Single by Braxe + Falcon featuring Panda Bear

from the EP Step by Step
- A-side: "Creative Source"
- Released: 29 March 2022
- Recorded: 2014; 2020
- Genre: French touch; yacht rock; soft rock;
- Label: Domino; Smugglers Way;
- Songwriters: Alain Quême; Stéphane Quême; Noah Lennox;
- Producers: Alan Braxe; DJ Falcon;

Braxe + Falcon singles chronology
|  | "Step by Step" (2022) | "Elevation" (2022) |

Music video
- "Step by Step" on YouTube

= Step by Step (Braxe + Falcon song) =

2022 single by Braxe + Falcon

"Step by Step" is a song by the French touch duo Braxe + Falcon. Produced by Alan Braxe and DJ Falcon and featuring Animal Collective member Noah "Panda Bear" Lennox, it was released as a double A-side single with the duo's track "Creative Source" on 29 March 2022, and as part of the extended play of the same name released on 24 June that year.
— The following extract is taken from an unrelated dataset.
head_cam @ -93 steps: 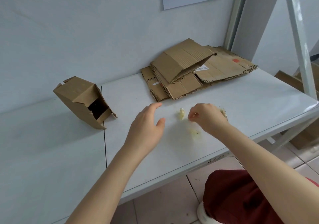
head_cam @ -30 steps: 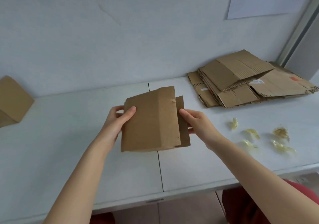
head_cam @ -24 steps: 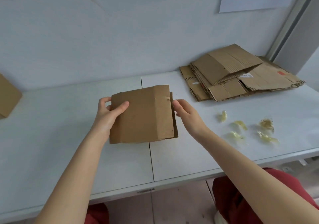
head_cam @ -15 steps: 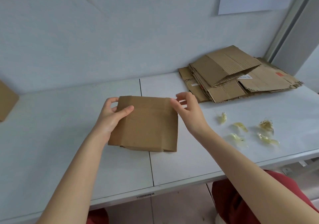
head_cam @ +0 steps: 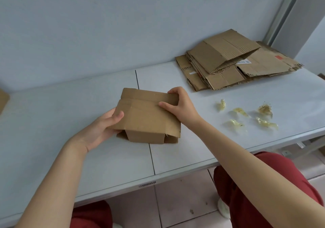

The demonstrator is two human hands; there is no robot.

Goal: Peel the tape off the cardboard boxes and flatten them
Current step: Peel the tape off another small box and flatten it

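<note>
Gripping over the worktop [head_cam: 52, 113], we are holding the cardboard box [head_cam: 149, 117] from both sides, its near flaps seeming to rest on the surface. Its long axis is running left to right, broad face tilting toward us. Our left grip [head_cam: 103, 125] is clasping the near-left corner, thumb on top; our right grip [head_cam: 182, 106] is clutching the far-right edge, sitting nearer the upper fold that we judge we are opening next.
</note>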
The cousins Braxe and Falcon each released music on Thomas Bangalter's label Roulé in their early careers, though they were unaware of each other's work. After they discovered this, they began work on music demos together around the same time Falcon produced the Daft Punk track "Contact" (2013). These demos were left untouched for years until Peter Berard, the manager of Domino Recording Company's US label, encouraged the duo to finish them. "Step by Step" was the first of their demos to be completed, with Braxe and Falcon sending the song's instrumental track to Lennox, who completed his lyrics and vocal tracks for the song in 48 hours.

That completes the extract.